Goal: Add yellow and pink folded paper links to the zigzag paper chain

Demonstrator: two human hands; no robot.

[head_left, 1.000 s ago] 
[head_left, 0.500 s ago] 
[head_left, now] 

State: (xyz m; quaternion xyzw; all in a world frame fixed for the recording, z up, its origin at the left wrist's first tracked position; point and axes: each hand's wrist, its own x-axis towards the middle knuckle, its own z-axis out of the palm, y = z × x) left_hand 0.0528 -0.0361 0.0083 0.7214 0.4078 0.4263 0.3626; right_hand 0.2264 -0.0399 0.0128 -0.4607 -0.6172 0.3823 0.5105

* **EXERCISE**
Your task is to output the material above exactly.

* **OUTPUT BELOW**
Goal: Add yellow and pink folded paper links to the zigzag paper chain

Demonstrator: two human hands; no robot.

[head_left, 1.000 s ago] 
[head_left, 0.500 s ago] 
[head_left, now] 

State: (xyz m; quaternion xyzw; all in a world frame fixed for the recording, z up, its origin at the left wrist's first tracked position; point and axes: each hand's wrist, its own x-axis towards the middle knuckle, its own z-axis out of the palm, y = z × x) left_hand 0.0528 -0.0361 0.0083 0.7214 0.4078 0.4263 0.3626; right_hand 0.2264 -0.0399 0.0128 -0.4607 -0.6172 0.3823 0.5105

This exercise requires no further output.